Agronomo ricercatore con Dottorato di Ricerca in Miglioramento Genetico e Patologia Agraria. Vanta varie pubblicazioni sulla ricerca sull'uva da vino.

Enotro e Peucetio: i Primi Colonizzatori

La nascita della viticoltura italiana si perde nella notte dei tempi.

Secondo la mitologia greca Enotro e suo fratello Peucezio, figli di Licaone, giunsero per mare dall’Arcadia e si insediarono il primo sulle coste Joniche e il secondo su quelle Adriatiche.

 

Estensione Enotria

Enotria, terra di Enotro

Fu un’area di antica concezione geografica, una volta creduta circoscritta al calabrese, oggi ritenuta estesa dal Pollino calabrese, a Nord lungo tutta la costa tirrenica campana, per poi abbracciare la zona interna ad est dell’Appennino fino al Vulture e poi di nuovo giù verso lo Jonio lucano.

 

L’Oinotron nella viticoltura italiana

In greco antico la parola Oinotron indica un palo di legno a sostegno di una pianta di vite.

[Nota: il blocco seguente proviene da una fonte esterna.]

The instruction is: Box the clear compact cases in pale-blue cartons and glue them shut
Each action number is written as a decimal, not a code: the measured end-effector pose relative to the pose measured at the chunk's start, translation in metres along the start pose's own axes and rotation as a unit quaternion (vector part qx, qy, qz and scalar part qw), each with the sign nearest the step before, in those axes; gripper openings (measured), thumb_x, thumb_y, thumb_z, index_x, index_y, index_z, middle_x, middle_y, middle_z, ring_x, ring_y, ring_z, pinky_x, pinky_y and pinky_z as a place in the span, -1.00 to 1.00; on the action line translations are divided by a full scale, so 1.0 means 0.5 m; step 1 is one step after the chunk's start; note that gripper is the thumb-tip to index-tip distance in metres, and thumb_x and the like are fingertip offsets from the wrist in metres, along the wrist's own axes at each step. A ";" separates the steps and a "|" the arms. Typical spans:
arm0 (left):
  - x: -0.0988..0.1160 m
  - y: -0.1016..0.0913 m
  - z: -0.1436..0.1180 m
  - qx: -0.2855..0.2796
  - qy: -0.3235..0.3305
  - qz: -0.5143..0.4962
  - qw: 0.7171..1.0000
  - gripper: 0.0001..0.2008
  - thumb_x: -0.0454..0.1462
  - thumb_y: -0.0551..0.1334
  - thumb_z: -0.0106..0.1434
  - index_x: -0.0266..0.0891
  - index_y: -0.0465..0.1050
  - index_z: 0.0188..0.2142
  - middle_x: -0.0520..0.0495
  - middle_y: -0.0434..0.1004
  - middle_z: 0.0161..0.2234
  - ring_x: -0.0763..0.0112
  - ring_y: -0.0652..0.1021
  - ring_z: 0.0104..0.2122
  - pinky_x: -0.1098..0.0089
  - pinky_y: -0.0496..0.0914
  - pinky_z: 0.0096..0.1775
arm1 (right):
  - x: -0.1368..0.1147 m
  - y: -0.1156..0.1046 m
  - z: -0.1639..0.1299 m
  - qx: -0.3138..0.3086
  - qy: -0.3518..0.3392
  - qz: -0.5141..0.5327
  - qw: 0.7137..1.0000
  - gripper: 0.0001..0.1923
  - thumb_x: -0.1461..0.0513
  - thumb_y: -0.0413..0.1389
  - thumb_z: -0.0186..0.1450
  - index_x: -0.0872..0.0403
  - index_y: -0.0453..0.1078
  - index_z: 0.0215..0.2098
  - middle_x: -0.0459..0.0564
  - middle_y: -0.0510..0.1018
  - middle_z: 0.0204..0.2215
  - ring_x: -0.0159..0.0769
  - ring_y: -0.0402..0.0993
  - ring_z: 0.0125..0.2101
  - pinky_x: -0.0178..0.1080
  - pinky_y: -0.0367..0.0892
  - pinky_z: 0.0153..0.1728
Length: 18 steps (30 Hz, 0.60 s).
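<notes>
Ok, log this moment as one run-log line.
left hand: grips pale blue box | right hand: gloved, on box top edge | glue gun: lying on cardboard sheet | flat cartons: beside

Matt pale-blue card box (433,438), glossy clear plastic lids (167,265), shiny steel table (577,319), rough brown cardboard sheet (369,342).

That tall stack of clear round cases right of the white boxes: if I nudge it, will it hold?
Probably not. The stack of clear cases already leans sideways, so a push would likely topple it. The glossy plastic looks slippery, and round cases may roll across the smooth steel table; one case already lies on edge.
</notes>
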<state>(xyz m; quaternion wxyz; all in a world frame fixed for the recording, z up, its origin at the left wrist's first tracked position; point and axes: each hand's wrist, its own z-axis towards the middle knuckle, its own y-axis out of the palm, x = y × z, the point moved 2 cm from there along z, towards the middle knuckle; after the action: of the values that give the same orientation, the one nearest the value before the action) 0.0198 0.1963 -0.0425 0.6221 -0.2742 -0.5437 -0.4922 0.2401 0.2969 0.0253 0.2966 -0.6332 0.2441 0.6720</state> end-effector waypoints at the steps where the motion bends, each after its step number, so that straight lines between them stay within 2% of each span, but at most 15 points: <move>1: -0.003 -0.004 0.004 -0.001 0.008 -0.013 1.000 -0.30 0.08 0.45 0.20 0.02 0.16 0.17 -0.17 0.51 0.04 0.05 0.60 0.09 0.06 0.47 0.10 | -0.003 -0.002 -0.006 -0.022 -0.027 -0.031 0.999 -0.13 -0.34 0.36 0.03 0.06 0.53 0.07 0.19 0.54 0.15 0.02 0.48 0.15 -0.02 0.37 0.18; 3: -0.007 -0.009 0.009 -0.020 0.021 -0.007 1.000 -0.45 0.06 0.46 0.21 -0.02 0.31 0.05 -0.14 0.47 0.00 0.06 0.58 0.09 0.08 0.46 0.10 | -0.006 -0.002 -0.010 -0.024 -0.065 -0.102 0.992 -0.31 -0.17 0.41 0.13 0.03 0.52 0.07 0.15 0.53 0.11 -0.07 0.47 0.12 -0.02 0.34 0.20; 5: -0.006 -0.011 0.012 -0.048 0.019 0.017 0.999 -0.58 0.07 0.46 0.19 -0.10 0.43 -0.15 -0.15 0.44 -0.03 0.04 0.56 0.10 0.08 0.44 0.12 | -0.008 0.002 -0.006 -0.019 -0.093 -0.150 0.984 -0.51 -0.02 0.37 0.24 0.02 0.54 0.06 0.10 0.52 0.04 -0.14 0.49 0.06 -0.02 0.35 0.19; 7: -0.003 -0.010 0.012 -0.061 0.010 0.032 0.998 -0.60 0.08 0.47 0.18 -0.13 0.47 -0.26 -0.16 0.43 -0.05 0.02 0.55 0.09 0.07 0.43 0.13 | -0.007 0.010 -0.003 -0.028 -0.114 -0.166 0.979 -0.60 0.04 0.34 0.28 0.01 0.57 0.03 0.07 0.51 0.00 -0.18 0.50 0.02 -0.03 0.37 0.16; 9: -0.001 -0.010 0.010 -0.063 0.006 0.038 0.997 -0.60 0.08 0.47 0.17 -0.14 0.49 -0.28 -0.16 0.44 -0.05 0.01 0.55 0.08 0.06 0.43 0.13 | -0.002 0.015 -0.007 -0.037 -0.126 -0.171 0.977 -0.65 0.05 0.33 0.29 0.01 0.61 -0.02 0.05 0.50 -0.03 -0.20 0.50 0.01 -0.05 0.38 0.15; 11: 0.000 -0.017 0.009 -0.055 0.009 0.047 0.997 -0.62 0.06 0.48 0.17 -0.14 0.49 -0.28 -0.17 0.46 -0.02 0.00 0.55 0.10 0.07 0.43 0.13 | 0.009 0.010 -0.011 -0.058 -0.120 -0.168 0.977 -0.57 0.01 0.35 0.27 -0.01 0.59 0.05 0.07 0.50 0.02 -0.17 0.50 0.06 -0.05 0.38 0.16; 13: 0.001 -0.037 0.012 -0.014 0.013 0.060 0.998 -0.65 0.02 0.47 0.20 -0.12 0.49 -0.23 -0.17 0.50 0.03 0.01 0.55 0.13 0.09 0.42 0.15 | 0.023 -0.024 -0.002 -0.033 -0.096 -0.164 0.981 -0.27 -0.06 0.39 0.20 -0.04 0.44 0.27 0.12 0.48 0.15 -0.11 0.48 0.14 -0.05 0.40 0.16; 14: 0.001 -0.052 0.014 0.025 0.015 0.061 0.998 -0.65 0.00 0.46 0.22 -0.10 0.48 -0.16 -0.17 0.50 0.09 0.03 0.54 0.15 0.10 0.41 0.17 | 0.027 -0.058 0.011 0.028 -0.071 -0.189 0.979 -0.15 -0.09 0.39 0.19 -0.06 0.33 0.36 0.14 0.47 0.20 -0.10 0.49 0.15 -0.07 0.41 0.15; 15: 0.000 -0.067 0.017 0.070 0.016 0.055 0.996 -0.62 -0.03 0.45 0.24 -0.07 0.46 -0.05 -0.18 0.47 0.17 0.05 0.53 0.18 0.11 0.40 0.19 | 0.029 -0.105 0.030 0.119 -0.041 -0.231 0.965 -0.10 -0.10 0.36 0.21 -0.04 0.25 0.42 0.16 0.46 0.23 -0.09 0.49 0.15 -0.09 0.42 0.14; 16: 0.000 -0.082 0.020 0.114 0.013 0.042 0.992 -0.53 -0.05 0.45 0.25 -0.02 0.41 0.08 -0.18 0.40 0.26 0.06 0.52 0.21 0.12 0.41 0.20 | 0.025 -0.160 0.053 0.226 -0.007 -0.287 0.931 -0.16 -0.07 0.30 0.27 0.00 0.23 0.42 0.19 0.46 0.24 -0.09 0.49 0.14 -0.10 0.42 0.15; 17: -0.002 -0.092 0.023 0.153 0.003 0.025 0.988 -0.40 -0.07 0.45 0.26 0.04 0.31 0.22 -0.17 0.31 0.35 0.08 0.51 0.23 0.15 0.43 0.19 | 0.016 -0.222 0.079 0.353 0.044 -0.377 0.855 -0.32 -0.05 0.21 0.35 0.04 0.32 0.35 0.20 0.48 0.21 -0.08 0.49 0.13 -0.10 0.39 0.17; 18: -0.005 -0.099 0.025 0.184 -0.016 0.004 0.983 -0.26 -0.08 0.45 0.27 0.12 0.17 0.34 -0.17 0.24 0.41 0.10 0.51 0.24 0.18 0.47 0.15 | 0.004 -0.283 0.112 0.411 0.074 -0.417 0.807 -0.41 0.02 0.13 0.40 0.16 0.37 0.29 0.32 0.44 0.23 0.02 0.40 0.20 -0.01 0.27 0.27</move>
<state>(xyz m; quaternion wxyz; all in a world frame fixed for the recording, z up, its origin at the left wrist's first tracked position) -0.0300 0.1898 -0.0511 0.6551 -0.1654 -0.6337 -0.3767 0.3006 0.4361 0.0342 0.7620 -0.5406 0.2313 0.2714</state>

Un sistema di allevamento ancora in uso soprattutto nell’areale del Pollino lucano principalmente in piccole vigne ad uso domestico.

Oinotron sarebbe stato tanto peculiare di questa zona dell’Italia meridionale da indurre gli antichi colonizzatori Ellenici a coniarne il nome geografico sulla base di questa caratteristica.

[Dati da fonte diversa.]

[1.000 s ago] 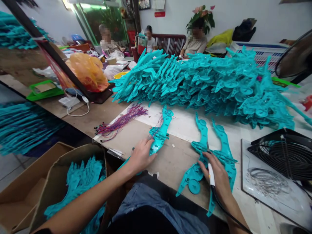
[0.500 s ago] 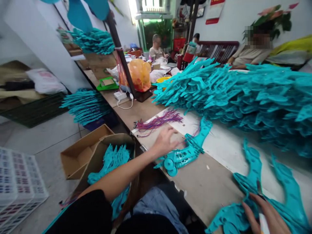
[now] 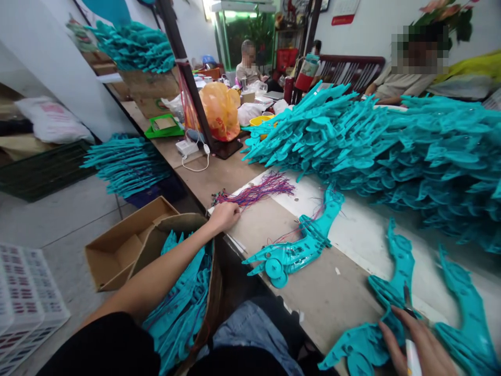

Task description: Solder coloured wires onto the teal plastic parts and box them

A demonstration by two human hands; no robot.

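At centre frame, the left hand (image 3: pixel 225 215) closes on the bundle of coloured wires (image 3: pixel 256 191) (fingers curled); lower right, the right hand (image 3: pixel 420 347) grips a white tool (image 3: pixel 412 357) over a teal plastic part (image 3: pixel 376 334).

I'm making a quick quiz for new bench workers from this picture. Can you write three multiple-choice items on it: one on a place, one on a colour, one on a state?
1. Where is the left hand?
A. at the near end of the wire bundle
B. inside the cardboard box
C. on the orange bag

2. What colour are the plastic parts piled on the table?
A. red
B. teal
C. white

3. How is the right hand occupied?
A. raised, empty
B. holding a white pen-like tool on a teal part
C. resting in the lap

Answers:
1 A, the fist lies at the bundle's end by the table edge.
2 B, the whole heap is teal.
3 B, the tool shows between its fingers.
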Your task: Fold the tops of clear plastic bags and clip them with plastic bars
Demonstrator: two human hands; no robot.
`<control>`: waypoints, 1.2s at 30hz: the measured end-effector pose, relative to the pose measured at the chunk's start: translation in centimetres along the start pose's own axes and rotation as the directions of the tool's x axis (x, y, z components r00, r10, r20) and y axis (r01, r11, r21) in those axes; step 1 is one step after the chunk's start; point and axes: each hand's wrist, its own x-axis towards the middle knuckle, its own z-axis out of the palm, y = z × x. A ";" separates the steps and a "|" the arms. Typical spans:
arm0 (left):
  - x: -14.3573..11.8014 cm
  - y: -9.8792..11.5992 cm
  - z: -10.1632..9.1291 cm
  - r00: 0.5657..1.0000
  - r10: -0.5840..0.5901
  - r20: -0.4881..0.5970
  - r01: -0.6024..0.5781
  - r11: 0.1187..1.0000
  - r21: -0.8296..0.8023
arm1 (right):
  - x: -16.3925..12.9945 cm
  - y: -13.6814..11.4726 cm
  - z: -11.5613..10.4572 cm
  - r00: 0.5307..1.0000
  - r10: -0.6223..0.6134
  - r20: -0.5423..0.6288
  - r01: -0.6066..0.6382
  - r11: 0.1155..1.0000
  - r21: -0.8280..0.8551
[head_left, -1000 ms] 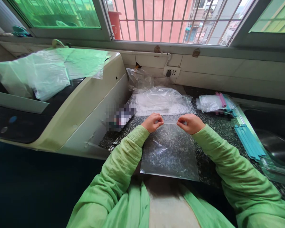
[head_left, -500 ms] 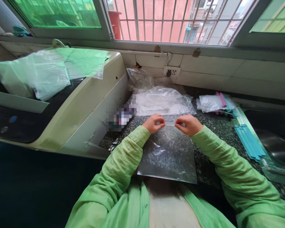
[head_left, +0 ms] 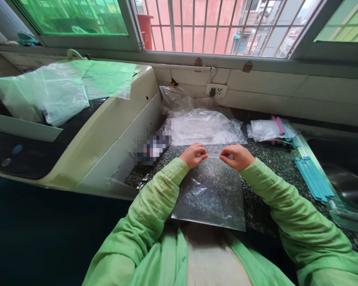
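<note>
In the head view, the only 1 I have, my left hand [head_left: 193, 155] and right hand [head_left: 238, 156] sit slightly closer together than 1 second ago, and the near edge of the clear plastic sheet [head_left: 210, 194] has slid a little toward the lower left. My work seems to remain at the far edge: both hands pinch it at a pale strip [head_left: 213, 156], mid-frame. The sheet lies over the dark surface [head_left: 274, 163].

My fingertips hide the strip's ends, and I cannot tell whether the sheet is 1 layer or 2. My left sleeve [head_left: 155, 194] covers part of its side. The object [head_left: 153, 149] left of centre is pixelated beyond recognition; the basin [head_left: 350, 180] is cut off at right.
</note>
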 end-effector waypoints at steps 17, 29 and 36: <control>0.1 -0.1 -0.4 0.999 -0.044 -0.015 0.044 0.999 -0.006 | 0.0 1.1 -0.7 0.998 0.025 -0.052 -0.028 0.998 -0.059; 0.0 0.0 0.3 0.999 -0.039 0.023 0.039 0.999 0.023 | 0.0 0.6 -0.1 0.999 -0.042 -0.027 0.041 0.998 -0.045; 0.0 0.1 0.1 1.000 0.000 0.010 0.000 1.000 0.003 | 0.0 0.5 0.0 0.999 -0.025 -0.031 0.024 0.999 -0.042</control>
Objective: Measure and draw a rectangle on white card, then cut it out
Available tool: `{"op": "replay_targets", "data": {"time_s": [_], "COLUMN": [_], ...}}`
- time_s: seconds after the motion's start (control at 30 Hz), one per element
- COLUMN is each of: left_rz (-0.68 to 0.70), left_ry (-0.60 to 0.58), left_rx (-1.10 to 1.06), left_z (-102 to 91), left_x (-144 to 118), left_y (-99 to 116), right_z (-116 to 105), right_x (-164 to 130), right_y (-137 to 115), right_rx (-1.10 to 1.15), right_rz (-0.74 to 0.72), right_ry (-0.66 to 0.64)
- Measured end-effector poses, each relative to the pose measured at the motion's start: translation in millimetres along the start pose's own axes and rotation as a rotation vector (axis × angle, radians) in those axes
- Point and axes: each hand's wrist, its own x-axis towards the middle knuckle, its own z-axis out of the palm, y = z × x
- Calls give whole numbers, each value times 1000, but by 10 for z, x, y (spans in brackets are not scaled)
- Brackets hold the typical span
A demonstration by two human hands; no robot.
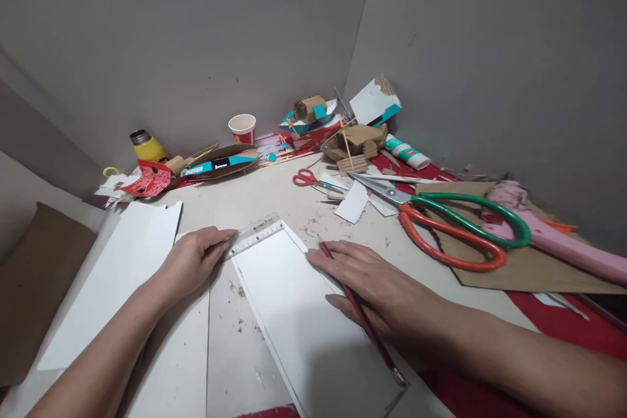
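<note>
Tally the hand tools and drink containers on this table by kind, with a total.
Scissors: 2, the large green-and-orange pair and the small red pair
Pencil: 1, under the right hand
Clear ruler: 1, held by the left hand
Paper cup: 1
Yellow flask: 1
Total: 6

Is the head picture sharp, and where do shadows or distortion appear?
Head view: mostly sharp and evenly lit; the right hand with the pencil casts a soft shadow on the white sheet; the wide lens bends the wall corner and stretches the forearms; the far clutter by the paper cup looks softer.
</note>
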Motion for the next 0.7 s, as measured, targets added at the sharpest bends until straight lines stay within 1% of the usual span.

Se il sistema di allevamento italico della vite fosse stato uguale a quello Greco, probabilmente lo si sarebbe assimilato all’Ellenico.

 

Viticoltura Italiana arcaica: Vite Maritata a un Palo

 

L’antica viticoltura italica e le novità trans-mediterranee

Ne consegue che l’idea che i nostri antenati italici abbiano conosciuto e recepito la vite dai Greci sic et simpliciter è errato, così come l’idea che tutto il materiale vegetale oggi coltivato in Italia sia tutto necessariamente di origine greca.

Al contrario possiamo affermare che i primi Greci, sbarcati in quella che ancora non era Magna Grecia, abbiano trovato i nostri antenati già “operativi” nel settore viticolo.

 

La Vite migra da Est a Ovest

Il merito, o la fortuna, dei Greci, è stato quello di trovarsi geograficamente al posto giusto rispetto al punto del mondo nel quale la vite domestica (Vitis vinifera L.) è nata, ossia tra Caucaso, Mar Caspio e Mar Nero, praticamente l’attuale Georgia. 

Ciò ha permesso alle civiltà Elleniche di avere qualche secolo di vantaggio sui nostri antenati pre-italici nella messa a punto delle tecniche di coltivazione e di vinificazione, potendo contare sulla specie domestica, più performante rispetto alle sorelle specie selvatiche indigene dell’Italia meridionale, meno produttive per una serie di motivi.

 

Gli Enotri apprendisti e innovatori

Gli Enotri hanno quindi coniugato le loro conoscenze consolidate di una viticoltura arcaica con quello che c’era da apprendere dai Greci, mettendo le radici di quello che diventerà migliaia di anni dopo uno dei fiori all’occhiello del made in Italy, il vino italiano, riconosciuto e maldestramente imitato a livello mondiale.